Writing a Dockerfile and Build Cache

So far we've only run images made by others. This article builds an image for our own application using a Dockerfile — a text file describing how to build an image. We also dissect the build cache, which decides whether your build is fast or slow.

What a Dockerfile is

A Dockerfile is the recipe for building an image: each line is an instruction, Docker executes them in order from top to bottom, and (recall Article 2) most instructions create a new layer in the image.

Let's package a small Node.js app.

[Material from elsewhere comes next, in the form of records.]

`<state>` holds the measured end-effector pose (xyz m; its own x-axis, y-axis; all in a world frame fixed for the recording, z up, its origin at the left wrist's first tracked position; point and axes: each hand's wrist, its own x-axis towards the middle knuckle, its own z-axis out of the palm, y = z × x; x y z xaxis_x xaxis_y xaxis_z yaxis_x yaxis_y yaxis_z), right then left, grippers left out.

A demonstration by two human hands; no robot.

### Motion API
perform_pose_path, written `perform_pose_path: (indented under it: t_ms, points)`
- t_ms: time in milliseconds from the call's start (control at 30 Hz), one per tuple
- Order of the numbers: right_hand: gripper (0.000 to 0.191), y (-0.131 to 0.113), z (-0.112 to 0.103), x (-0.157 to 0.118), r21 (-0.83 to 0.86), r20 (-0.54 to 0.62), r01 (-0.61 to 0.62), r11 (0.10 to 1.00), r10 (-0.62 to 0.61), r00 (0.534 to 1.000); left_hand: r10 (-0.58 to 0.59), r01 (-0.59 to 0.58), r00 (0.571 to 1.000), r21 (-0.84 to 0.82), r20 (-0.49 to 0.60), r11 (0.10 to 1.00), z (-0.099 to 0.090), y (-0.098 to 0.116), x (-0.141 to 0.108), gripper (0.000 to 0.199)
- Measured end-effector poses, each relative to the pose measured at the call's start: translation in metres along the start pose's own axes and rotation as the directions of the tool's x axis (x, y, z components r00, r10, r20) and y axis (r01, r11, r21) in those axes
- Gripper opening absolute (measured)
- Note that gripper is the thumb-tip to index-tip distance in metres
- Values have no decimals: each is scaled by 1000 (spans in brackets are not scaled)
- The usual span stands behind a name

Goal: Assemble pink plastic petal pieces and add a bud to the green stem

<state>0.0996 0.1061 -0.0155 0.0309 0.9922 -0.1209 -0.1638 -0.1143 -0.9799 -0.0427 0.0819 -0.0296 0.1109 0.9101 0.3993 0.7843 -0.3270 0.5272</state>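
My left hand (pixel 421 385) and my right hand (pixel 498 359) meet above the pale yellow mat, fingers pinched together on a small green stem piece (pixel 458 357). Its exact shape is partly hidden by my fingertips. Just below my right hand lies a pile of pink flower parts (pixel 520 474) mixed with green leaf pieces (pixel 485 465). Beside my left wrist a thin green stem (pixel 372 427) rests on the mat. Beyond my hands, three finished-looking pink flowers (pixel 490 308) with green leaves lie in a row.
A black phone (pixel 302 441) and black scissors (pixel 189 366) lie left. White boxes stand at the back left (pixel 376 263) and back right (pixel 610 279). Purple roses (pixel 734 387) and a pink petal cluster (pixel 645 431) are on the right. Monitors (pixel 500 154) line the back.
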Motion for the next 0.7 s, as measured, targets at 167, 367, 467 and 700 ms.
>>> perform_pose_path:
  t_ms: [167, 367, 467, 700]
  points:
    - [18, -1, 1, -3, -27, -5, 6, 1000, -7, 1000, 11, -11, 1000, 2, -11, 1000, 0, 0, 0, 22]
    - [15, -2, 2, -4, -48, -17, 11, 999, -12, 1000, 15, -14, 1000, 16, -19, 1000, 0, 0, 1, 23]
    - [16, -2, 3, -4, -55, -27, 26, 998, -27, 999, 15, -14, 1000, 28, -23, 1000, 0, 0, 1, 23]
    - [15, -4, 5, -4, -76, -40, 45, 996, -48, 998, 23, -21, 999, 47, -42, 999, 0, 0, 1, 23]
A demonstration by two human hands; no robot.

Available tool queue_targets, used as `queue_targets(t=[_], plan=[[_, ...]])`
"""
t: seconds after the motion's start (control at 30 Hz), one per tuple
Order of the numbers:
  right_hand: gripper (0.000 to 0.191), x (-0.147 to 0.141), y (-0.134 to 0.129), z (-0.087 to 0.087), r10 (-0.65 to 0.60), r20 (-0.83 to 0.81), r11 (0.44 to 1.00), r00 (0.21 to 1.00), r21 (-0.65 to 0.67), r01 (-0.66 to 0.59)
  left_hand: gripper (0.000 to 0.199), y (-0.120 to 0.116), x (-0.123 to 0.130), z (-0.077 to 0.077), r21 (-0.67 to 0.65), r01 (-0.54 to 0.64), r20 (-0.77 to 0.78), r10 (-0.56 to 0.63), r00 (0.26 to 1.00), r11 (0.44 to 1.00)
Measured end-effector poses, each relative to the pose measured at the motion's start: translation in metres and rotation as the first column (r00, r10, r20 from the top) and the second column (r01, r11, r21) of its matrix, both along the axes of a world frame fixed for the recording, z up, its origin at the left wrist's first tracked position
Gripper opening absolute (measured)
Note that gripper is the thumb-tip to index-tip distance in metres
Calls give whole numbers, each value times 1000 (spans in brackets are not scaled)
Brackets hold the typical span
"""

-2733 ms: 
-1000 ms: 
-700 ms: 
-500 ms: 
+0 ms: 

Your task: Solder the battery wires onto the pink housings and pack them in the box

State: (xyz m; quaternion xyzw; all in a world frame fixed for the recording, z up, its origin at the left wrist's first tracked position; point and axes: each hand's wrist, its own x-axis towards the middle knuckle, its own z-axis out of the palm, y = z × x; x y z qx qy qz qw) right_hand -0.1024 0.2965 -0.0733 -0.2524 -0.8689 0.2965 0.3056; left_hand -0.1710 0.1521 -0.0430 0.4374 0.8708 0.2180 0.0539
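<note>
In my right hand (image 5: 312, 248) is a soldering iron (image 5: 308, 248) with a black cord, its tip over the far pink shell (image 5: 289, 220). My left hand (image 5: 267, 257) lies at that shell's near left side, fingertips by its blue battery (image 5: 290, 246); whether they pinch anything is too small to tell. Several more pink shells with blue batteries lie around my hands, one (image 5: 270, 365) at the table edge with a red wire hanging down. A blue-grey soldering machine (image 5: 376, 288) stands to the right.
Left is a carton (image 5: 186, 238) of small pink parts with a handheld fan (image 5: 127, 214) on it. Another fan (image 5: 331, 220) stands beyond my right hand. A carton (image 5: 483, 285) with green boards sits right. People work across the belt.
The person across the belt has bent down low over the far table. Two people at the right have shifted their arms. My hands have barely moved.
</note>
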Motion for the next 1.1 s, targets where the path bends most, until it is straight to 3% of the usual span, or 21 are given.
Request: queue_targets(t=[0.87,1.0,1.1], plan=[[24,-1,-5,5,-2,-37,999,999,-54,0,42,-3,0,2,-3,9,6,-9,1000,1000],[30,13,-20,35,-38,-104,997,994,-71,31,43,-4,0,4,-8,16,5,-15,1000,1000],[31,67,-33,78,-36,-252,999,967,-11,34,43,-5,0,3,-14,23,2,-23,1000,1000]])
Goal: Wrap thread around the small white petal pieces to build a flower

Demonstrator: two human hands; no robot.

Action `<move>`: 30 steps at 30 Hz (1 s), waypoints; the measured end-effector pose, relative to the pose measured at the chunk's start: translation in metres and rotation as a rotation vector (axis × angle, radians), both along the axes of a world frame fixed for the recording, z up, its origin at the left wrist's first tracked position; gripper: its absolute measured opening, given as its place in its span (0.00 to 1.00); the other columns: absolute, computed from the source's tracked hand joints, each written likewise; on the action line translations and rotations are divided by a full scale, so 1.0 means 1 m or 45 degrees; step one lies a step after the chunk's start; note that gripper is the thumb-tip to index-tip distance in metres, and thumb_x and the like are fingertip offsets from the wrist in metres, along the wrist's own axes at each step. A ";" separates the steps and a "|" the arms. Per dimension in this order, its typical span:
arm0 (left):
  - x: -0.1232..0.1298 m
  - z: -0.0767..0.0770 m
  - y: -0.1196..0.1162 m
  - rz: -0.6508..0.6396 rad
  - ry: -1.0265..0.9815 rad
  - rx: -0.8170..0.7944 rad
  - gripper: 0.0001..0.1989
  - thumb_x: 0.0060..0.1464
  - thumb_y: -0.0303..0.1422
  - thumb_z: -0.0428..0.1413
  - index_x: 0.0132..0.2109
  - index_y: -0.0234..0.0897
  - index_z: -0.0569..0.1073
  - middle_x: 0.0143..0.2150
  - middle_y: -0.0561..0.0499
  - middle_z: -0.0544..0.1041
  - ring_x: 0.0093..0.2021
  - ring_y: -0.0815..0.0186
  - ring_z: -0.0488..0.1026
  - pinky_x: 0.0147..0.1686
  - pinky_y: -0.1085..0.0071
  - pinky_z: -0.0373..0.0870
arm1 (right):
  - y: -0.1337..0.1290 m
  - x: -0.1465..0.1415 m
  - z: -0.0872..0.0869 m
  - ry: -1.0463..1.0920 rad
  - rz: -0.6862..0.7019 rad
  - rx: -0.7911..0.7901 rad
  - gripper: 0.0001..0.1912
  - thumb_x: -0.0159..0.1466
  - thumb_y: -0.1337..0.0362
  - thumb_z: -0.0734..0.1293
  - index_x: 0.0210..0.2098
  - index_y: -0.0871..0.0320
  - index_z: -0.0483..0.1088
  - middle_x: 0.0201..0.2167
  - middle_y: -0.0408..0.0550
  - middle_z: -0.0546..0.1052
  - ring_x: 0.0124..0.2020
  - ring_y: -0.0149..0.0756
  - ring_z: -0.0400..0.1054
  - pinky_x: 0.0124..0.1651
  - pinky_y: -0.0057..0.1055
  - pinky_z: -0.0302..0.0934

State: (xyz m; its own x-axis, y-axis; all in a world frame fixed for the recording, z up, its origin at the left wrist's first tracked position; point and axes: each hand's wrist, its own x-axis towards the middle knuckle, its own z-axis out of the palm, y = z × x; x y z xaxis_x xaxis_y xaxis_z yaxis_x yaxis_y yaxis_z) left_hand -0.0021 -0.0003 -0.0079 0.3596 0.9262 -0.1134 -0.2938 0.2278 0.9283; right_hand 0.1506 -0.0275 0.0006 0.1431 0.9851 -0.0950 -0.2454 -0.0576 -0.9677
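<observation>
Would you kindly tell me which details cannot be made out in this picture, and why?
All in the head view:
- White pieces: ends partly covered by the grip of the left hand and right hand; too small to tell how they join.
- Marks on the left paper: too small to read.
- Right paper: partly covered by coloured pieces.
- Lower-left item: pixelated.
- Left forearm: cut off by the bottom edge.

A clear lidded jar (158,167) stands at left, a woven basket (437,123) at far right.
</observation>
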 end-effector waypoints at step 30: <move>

Create a project directory with three files.

package.json:

{
  "name": "demo",
  "version": "1.0.0",
  "main": "server.js",
  "scripts": { "start": "node server.js" },
  "dependencies": { "express": "^4.19.2" }
}

server.js:

const express = require("express");
const app = express();
app.get("/", (req, res) => res.send("Xin chao tu container"));
app.listen(3000, () => console.log("Server chay tren cong 3000"));

Dockerfile:

# Base layer: official Node image, alpine variant for lightness
FROM node:20-alpine

# Working directory inside the image
WORKDIR /app

# Copy the dependency manifest file FIRST, on its own
COPY package.json ./

# Install dependencies
RUN npm install --omit=dev

# Copy the rest of the code AFTER
COPY . .

# Port the app listens on (documentation only)
EXPOSE 3000

# Command to run when the container starts
CMD ["npm", "start"]

The core Dockerfile instructions

FROM — the base image to build on. Every Dockerfile starts with FROM.
WORKDIR — set the working directory; later commands run in this directory.
COPY — copy files from the build machine into the image. (There's a more powerful ADD, but it's surprise-prone; prefer COPY.)
RUN — run a command at build time (install packages, compile...). Each RUN creates a layer.
ENV — set an environment variable.
EXPOSE — declare the port the app uses. It's documentation only and doesn't open the port (you still need -p at run).
CMD — the default command to run when the container starts (runs at run time, not at build time).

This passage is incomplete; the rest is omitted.